Esperava-se que o professor, ao ler esta situação didática, percebesse os erros conceituais presentes na resposta deste aluno e citasse estratégias para o ensino dos conteúdos envolvidos. Seria necessário ensinar para este aluno que o planeta Terra tem forma esférica. Assim, ao se caminhar sempre em linha reta sobre a sua superfície, daríamos a volta no planeta, não havendo um final. Seria necessário também tratar a questão da gravidade, que nos permite caminhar sobre toda a superfície da Terra sem “cair” do planeta. Abrangendo mais ainda o assunto, porém já não tão diretamente relacionado à fala do aluno, o professor poderia tratar a questão da localização da Terra como corpo cósmico, localizada no espaço sideral assim como milhares de outros corpos celestes.

A segunda situação didática apresentada aos entrevistados envolvia a questão da alimentação vegetal. Esta situação foi por mim inventada, mantendo a estrutura da situação anterior e baseada nas concepções alternativas mais comuns sobre o tema, detalhadas no capítulo um.

SITUAÇÃO DIDÁTICA B:

Um professor, em uma aula de ciências, faz a seguinte pergunta: --- Do que as plantas se alimentam?

Um aluno responde:

--- As plantas se alimentam do solo. É do solo que as plantas retiram tudo o que precisam para sobreviver e crescer.

A resposta do aluno demonstra que ele possui uma concepção alternativa sobre a alimentação vegetal, acreditando que a planta retira seu alimento pronto do solo, o que é conceitualmente errado, já que o alimento da planta é por ela própria produzido.

A definição de alimento adotada neste trabalho (a mesma de Driver e cols. 2001 e Kawasaki e Bizzo, 2000) considera como alimento apenas a matéria orgânica utilizada para fins de obtenção de energia. Assim, todo o alimento da planta seria produzido através da fotossíntese10.
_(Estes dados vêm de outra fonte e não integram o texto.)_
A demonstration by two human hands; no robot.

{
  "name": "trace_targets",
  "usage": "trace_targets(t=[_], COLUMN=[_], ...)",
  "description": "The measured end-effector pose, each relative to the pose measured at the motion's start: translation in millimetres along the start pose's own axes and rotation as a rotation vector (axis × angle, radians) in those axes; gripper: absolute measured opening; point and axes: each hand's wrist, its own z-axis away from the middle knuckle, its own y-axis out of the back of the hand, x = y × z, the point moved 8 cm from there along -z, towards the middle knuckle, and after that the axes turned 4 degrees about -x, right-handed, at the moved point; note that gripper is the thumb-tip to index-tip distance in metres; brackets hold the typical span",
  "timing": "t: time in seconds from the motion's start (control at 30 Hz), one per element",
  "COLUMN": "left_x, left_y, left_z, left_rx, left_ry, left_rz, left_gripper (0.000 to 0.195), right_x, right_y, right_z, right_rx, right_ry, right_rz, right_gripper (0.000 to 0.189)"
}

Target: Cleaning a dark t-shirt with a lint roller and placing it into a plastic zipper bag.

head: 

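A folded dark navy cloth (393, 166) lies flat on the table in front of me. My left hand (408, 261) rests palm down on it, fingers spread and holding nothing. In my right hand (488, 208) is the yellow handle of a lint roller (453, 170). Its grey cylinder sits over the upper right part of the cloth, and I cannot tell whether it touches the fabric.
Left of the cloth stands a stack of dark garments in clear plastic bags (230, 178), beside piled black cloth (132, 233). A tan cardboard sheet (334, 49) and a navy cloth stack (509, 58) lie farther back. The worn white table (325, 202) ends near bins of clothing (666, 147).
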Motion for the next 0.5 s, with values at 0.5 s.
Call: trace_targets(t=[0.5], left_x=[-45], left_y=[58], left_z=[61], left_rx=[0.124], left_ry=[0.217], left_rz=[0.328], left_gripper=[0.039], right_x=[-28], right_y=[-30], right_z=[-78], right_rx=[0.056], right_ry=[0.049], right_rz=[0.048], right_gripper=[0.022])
Alguns professores demonstraram possuir outros sentidos para o termo 'alimento', considerando também os sais minerais retirados do solo como alimento da planta. Mesmo adotando esta definição, a resposta do aluno deveria ser considerada incorreta, pois este afirma que todo o alimento viria do solo, sem mencionar a fotossíntese.

Percebi, na fala de alguns professores e também na literatura, uma falta de consenso na definição do termo 'alimentação'. O professor da fala abaixo, por exemplo, parece compreender a alimentação como um ato voluntário11:

Eu acho que essa pergunta está errada! 'Do que as plantas se alimentam?' As plantas se alimentam? É uma pergunta ignorante isso? Porque pra mim, alimento está relacionado ao ser que não é planta (PG).

Já este outro professor, apesar de demonstrar o conhecimento de que a planta produz seu próprio alimento, parece associar a alimentação com a ingestão12

de alimentos, não concebendo a possibilidade da planta se alimentar de algo que ela própria produziu:

É, o aluno respondeu de acordo. Se ele (o professor) perguntou se as plantas se alimentam, o aluno vai achar que elas se alimentam e que ela retira tudo do solo. O complicado de trabalhar as plantas é que, se a gente usa 'ela se alimenta', como é que a gente vai trabalhar depois a idéia de que ela fabrica o próprio alimento? (PI).

Esperava-se que o professor, ao ler a situação didática B, percebesse o erro conceitual na concepção de que a planta retiraria todo o seu alimento do solo (independente da definição de 'alimento') e percebesse o desconhecimento, pelo aluno, da fotossíntese como processo de produção de alimento.

10 Para esclarecimentos teóricos sobre 'alimento', 'nutriente' e 'fotossíntese', vide capítulo 1, tópico 1. 11 Mesmo definindo a alimentação como um ato voluntário, ainda assim a frase estaria incorreta, pois

alguns animais, como as esponjas filtradoras, também se alimentam involuntariamente.

12 Se definirmos a alimentação como a ingestão de alimentos, então as plantas não se alimentariam, já que não ingerem alimento pronto, mas o fabrica.